Would you repeat every line of the material exactly?

Data segment section start

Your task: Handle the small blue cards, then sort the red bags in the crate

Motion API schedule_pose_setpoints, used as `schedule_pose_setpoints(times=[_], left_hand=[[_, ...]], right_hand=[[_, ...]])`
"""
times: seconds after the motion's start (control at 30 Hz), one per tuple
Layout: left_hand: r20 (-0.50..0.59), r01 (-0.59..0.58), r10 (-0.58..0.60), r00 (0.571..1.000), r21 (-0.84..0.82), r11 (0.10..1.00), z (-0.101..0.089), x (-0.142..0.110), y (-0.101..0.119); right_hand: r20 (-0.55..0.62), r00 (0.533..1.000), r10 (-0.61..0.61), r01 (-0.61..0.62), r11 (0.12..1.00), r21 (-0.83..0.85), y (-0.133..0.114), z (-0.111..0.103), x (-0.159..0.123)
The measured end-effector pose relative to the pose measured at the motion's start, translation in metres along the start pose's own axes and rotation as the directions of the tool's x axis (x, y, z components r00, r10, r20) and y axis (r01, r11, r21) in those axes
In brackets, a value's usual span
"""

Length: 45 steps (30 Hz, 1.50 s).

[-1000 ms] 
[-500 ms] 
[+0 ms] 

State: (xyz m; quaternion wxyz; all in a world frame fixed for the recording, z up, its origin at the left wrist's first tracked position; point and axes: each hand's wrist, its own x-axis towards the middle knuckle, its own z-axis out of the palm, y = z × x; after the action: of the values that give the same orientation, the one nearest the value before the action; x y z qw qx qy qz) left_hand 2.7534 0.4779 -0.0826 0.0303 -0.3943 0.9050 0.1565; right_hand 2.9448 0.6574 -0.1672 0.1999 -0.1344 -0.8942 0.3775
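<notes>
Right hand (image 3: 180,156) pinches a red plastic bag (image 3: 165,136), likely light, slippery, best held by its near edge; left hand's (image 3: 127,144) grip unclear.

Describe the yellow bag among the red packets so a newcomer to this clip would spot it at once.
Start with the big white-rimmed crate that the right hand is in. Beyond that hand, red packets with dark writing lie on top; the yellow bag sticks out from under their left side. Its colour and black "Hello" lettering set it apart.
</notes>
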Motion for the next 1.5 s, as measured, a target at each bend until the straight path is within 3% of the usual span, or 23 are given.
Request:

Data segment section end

__Completed task__:
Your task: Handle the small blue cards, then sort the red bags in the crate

Motion API schedule_pose_setpoints, used as `schedule_pose_setpoints(times=[_], left_hand=[[_, ...]], right_hand=[[_, ...]])`
"""
times: seconds after the motion's start (control at 30 Hz), one per tuple
Layout: left_hand: r20 (-0.50..0.59), r01 (-0.59..0.58), r10 (-0.58..0.60), r00 (0.571..1.000), r21 (-0.84..0.82), r11 (0.10..1.00), z (-0.101..0.089), x (-0.142..0.110), y (-0.101..0.119); right_hand: r20 (-0.55..0.62), r00 (0.533..1.000), r10 (-0.61..0.61), r01 (-0.61..0.62), r11 (0.12..1.00), r21 (-0.83..0.85), y (-0.133..0.114), z (-0.111..0.103), x (-0.159..0.123)
The measured end-effector pose relative to the pose measured at the motion's start, translation in metres along the start pose's own axes and rotation as the directions of the tool's x axis (x, y, z components r00, r10, r20) and y axis (r01, r11, r21) in those axes
In brackets, a value's usual span
"""

Length: 45 steps (30 Hz, 1.50 s).

[-1000 ms] 
[-500 ms] 
[+0 ms] 

State: (xyz m; quaternion wxyz; all in a world frame fixed for the recording, z up, its origin at the left wrist's first tracked position; point and axes: each hand's wrist, its own x-axis towards the middle knuckle, its own z-axis out of the palm, y = z × x; after the action: of the values that give the same orientation, the one nearest the value before the action; x y z qw qx qy qz) left_hand 2.7534 0.4779 -0.0826 0.0303 -0.3943 0.9050 0.1565; right_hand 2.9448 0.6574 -0.1672 0.1999 -0.1344 -0.8942 0.3775
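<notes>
Right hand (image 3: 180,156) pinches a red plastic bag (image 3: 165,136), likely light, slippery, best held by its near edge; left hand's (image 3: 127,144) grip unclear.

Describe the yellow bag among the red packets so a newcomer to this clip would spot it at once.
Start with the big white-rimmed crate that the right hand is in. Beyond that hand, red packets with dark writing lie on top; the yellow bag sticks out from under their left side. Its colour and black "Hello" lettering set it apart.
</notes>
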Motion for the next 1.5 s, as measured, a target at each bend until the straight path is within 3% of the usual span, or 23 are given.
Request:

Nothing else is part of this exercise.